Peter Doherty, ex-Libertines, ex-Baby Shambles, et surtout pour le grand public ex de kate Moss, le Top Model, est plus connu pour ses frasques nocturnes et ses séjours en détox,que pour sa musique. Doherty est pourtant sans conteste un des meilleurs songwriter anglais du moment, encore fallait il le prouver. L’exercice de l’album solo était en effet un risque artistique mais surtout médiatique pour un artiste que l’on attendait au tournant; cerné de toute part par la presse spécialisée et les médias plus ou moins recommandables.
L’homme sûre de ses forces, nous propose 12 compositions issues de ses divagations personnelles. Des chansons introspectives et contemplatives, marquées par la sobriété des arrangements. Une guitare une basse une batterie, quelques violons ici et là pour l’ambiance sixties, le tout parcouru par une voix toujours à la limite de la justesse d’interprétation. Les guitares et la production sont assurés par le guitariste de Blur, Graham Coxon qui entre deux projets personnels et un retour attendu avec son groupe d’origine se met au service du chanteur sans jamais lui faire de l’ombre.
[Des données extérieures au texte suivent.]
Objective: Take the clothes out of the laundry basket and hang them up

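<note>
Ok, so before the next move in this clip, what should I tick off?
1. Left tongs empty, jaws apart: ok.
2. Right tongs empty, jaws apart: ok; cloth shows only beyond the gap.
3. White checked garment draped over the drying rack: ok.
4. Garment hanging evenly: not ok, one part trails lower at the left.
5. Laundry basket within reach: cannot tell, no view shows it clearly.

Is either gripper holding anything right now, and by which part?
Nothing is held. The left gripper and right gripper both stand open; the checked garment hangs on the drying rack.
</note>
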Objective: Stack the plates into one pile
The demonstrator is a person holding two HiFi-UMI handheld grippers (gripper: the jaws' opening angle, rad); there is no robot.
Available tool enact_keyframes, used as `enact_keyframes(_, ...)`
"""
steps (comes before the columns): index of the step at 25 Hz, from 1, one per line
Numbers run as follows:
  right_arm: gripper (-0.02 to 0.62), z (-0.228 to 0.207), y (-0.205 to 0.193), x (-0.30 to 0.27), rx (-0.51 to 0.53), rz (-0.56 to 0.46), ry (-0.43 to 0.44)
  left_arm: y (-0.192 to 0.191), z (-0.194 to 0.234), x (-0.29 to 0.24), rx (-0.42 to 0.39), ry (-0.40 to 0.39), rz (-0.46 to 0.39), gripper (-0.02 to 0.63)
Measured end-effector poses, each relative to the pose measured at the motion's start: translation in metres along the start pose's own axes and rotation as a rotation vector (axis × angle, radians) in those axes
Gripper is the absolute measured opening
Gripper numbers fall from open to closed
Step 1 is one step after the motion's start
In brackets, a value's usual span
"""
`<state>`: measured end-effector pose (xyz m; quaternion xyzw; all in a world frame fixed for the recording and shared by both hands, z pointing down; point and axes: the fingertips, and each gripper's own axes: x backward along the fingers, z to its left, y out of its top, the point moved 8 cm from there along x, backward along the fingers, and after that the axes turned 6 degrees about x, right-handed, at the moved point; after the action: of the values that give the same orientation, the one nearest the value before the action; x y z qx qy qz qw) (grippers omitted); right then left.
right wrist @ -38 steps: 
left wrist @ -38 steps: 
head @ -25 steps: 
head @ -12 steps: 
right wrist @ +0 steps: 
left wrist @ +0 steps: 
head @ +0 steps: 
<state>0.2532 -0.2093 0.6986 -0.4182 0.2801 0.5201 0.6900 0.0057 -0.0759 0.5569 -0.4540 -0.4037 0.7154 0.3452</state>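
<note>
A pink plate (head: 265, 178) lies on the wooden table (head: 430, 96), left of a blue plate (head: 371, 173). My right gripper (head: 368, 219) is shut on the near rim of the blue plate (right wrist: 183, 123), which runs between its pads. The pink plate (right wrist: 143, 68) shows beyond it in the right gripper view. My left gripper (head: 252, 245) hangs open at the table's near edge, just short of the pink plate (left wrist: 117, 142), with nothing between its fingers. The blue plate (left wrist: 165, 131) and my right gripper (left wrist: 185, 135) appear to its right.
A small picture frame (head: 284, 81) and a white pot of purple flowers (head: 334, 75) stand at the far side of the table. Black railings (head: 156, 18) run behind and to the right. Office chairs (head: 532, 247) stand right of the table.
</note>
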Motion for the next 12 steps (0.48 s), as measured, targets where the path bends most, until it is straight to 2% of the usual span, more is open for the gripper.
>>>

l’ensemble est soyeux, et baigne dans une certaine torpeur jamais lassante. Les paysages déssinés par ces compositions se font et se défont au grè de la présence et des absences d’un chanteur qui se permet de n’être bon que de manière épisodique.
Les mélodies,fines et travaillées sont parfois presque saccagées par un -je m’en foutisme général, “New love Grows on threes” en est un bon exemple.
L’album est homogène mais la diversité transparaît après plusieurs écoutes. On y retrouve des chansons typiquement anglaises, “Arcady”, “I am the Rain”", des titres plus influencés par le songwritting américain “palace of Bone”, des influences jazzy façon Nouvelle-Orléans ”sweet by and by”, ou encore des titres plus modernes façon Gorillaz, notamment le très bon “Last of the English Roses”.
On ne peut s’empêcher de penser à Syd Barrett en écoutant Peter Doherty et on aurait tord de ne pas le faire. L’ombre de l’ex Pink floyd rôde autour de ce disque lumineux.
Cette affaire ne serait elle pas simplement une histoire d’ex?